Ein wertvoller Schutz vor Temperaturschwankungen
Wir denken oft an die Sonne, aber auch Temperaturschwankungen stellen eine erhebliche Herausforderung für Bäume dar.
Zwischen der Kühle der Nacht und der Hitze des Tages kann der Stamm starken Temperaturschwankungen ausgesetzt sein. Mit der Zeit schwächen diese wiederholten Veränderungen die Rinde und führen manchmal zur Bildung kleiner Risse.
Indem die weiße Schicht tagsüber die Wärme reflektiert, trägt sie dazu bei, diese plötzlichen Temperaturschwankungen zu reduzieren. Der Baum ist somit weniger den Belastungen ausgesetzt, die seine äußere Schicht beeinträchtigen können.
Dies ist besonders im Frühling oder Spätwinter nützlich, wenn sich sonnige Tage mit noch kühlen Nächten abwechseln.
Warum ist diese Praxis im öffentlichen Raum so weit verbreitet? Wenn man so viele weiß getünchte Bäume in Parks, auf Gehwegen oder Fußgängerzonen sieht, liegt das daran, dass es eine einfache, kostengünstige und effektive Methode ist.
Sie erfordert wenig Ausrüstung, ist schnell anzuwenden und bietet gleich mehrere Vorteile.

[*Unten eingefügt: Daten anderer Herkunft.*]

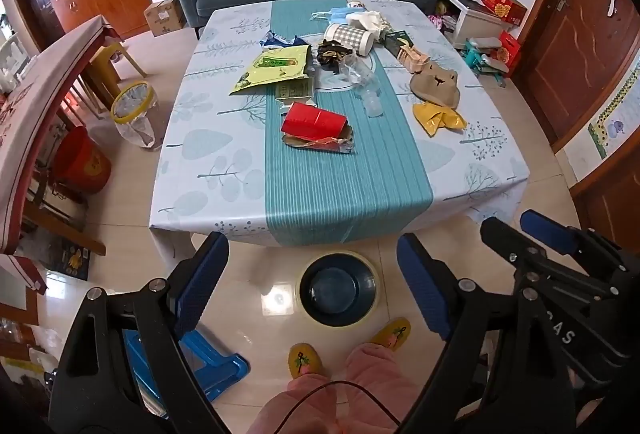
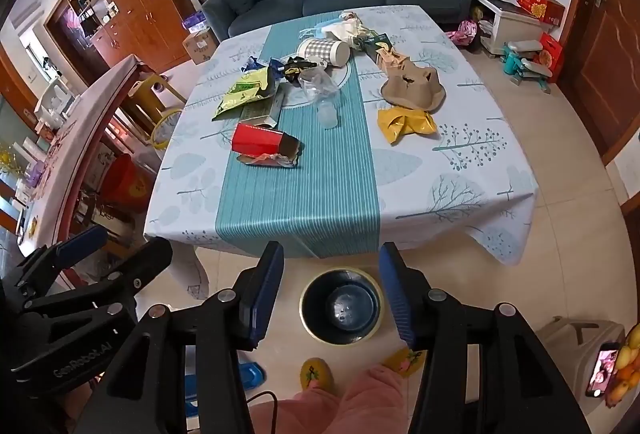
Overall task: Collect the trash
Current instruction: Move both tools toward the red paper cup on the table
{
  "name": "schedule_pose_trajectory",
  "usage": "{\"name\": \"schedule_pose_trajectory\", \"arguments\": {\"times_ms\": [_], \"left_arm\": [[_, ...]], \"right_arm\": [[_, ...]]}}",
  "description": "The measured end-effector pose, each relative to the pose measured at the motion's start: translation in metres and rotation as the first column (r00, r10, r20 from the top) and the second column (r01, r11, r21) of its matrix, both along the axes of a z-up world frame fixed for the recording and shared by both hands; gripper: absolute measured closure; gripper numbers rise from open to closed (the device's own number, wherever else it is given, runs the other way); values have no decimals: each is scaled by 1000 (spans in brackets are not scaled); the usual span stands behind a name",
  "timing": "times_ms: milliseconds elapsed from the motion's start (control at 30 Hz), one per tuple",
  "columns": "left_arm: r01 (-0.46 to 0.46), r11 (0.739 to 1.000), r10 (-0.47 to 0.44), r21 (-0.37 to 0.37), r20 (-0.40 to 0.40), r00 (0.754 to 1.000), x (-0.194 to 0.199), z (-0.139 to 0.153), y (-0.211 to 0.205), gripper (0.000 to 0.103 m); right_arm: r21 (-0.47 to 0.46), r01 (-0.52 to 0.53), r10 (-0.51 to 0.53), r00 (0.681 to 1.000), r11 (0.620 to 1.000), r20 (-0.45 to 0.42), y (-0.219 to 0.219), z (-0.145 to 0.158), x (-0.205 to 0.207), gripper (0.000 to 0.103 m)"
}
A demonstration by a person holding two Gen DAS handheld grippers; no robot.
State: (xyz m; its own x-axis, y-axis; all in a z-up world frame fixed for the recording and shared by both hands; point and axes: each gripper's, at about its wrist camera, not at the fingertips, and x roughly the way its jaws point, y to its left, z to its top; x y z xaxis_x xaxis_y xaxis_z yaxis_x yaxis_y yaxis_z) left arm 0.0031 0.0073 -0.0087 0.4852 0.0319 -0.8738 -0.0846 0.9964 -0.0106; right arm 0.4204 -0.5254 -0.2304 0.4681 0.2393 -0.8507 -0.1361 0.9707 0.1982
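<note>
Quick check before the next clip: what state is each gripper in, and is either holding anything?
Left gripper: open wide, holding nothing.
Right gripper: open, narrower than the left, holding nothing.

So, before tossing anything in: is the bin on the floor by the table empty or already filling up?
Empty: both wrist views look straight into the bin, showing its bare dark bottom, with no trash inside.

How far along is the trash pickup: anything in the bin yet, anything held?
Nothing looks done: the dark bin on the floor seems empty. Nothing is in hand; the left tongs and right tongs are open above it. Left on the table: the red cup, yellow wrapper, green packet, clear plastic and the pile behind.
</note>
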Motion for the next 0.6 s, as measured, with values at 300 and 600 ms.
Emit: {"name": "schedule_pose_trajectory", "arguments": {"times_ms": [300,600], "left_arm": [[9,1000,-9,-15,-2,1000,-2,1,2,19],[15,999,-15,-30,-12,1000,2,-1,6,19]], "right_arm": [[3,-1,1,1000,1000,7,5,4,1,52],[8,-6,6,1000,1000,20,9,5,-1,52]]}}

Für Kommunen und Hobbygärtner ist sie eine praktische Lösung, um Bäume ohne großen Pflegeaufwand zu stärken.
Auch in Obstplantagen ist sie häufig anzutreffen, da junge Obstbäume dort besonders anfällig für äußere Einflüsse sind.

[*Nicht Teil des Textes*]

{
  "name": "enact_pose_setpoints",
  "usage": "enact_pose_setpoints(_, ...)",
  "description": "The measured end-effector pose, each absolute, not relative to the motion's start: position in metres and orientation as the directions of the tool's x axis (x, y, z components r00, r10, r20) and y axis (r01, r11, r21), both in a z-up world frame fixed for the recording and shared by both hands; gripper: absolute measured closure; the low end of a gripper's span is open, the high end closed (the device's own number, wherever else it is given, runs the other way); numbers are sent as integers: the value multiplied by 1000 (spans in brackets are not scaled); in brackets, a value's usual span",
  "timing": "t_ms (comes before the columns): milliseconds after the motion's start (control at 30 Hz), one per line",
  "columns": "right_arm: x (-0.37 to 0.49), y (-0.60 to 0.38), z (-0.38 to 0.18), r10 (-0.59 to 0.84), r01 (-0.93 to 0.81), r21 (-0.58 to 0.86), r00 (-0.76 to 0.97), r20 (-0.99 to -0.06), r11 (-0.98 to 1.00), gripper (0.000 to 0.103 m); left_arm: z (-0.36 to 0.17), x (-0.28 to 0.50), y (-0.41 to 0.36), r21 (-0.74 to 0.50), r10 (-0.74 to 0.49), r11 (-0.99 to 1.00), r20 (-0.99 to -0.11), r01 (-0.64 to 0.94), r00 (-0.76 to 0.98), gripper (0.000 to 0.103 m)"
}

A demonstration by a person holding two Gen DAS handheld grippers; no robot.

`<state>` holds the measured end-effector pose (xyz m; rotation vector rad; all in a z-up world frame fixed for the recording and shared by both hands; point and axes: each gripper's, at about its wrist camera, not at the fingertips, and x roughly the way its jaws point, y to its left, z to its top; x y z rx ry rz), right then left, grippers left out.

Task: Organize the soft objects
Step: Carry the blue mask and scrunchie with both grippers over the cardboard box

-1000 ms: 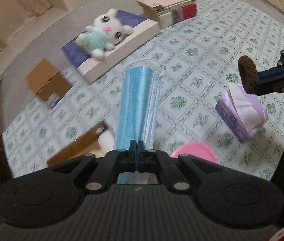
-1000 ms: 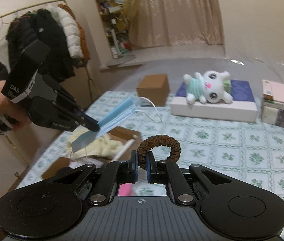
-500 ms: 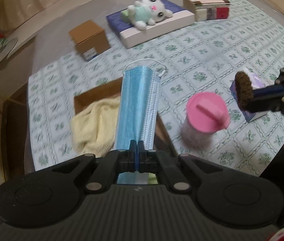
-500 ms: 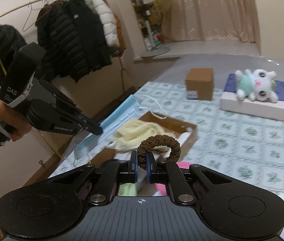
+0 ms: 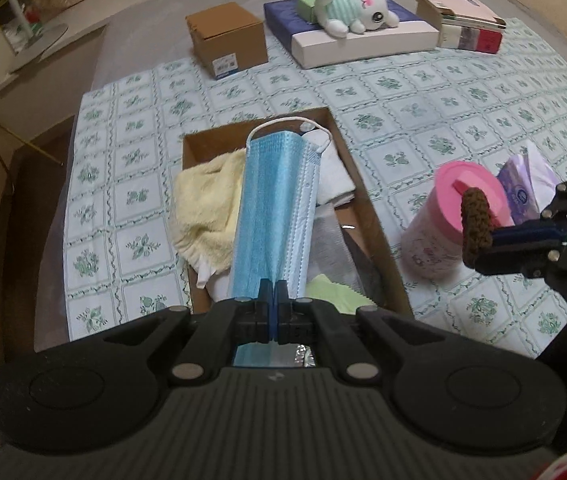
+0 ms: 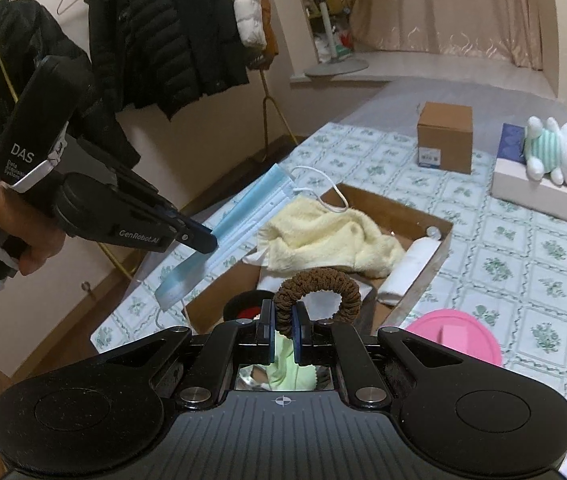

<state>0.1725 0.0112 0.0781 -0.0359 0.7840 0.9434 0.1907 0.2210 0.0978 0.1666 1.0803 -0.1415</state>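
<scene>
On the left, a bare hand (image 6: 1, 216) grips the left tool (image 5: 272, 294), whose jaws are pinched fully together on one end of a blue face mask (image 5: 273, 208). The mask sticks out ahead of the tool and hangs over the open cardboard box (image 5: 357, 184) on the bench (image 5: 131, 184), its white ear loops dangling above the far end. Inside the box already lie a yellow towel (image 5: 207, 208), a rolled white cloth (image 6: 411, 266) and a pale green cloth (image 5: 337, 294).

To the right, the right tool (image 6: 283, 328) is nearly closed, clamping a brown hair scrunchie (image 6: 317, 288) that stands up between its pads, held above the near end of the box, beside the pink-lidded cup (image 5: 453, 224).

Both soft things look to be at the carrying-in stage, just short of the drop. As I read it, the next move is to lower each tool a little over the box and spread its jaws, so the mask settles on the towel and the scrunchie falls inside, not onto the cup or the patterned cloth (image 5: 423, 96) outside the rim.
</scene>
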Motion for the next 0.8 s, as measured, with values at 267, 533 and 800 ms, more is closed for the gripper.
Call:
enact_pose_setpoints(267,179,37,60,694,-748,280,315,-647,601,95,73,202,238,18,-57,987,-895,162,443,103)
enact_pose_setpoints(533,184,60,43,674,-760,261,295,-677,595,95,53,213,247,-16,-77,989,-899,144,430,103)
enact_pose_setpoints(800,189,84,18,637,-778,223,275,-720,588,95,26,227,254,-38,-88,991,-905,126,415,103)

Eine kleine Geste mit großer Wirkung
Dieses Detail, das viele fälschlicherweise für eine bloße optische Verschönerung halten, ist in Wirklichkeit eine uralte Technik, die sich Jahr für Jahr bewährt.
Indem sie die Rinde schützt, die Sonneneinstrahlung reduziert und dem Baum hilft, seinen Umwelteinflüssen besser zu widerstehen, trägt diese weiße Beschichtung dazu bei, die Stämme länger in einem besseren Zustand zu halten.
Das beweist einmal mehr, dass die einfachsten Handlungen manchmal auch die klügsten sind.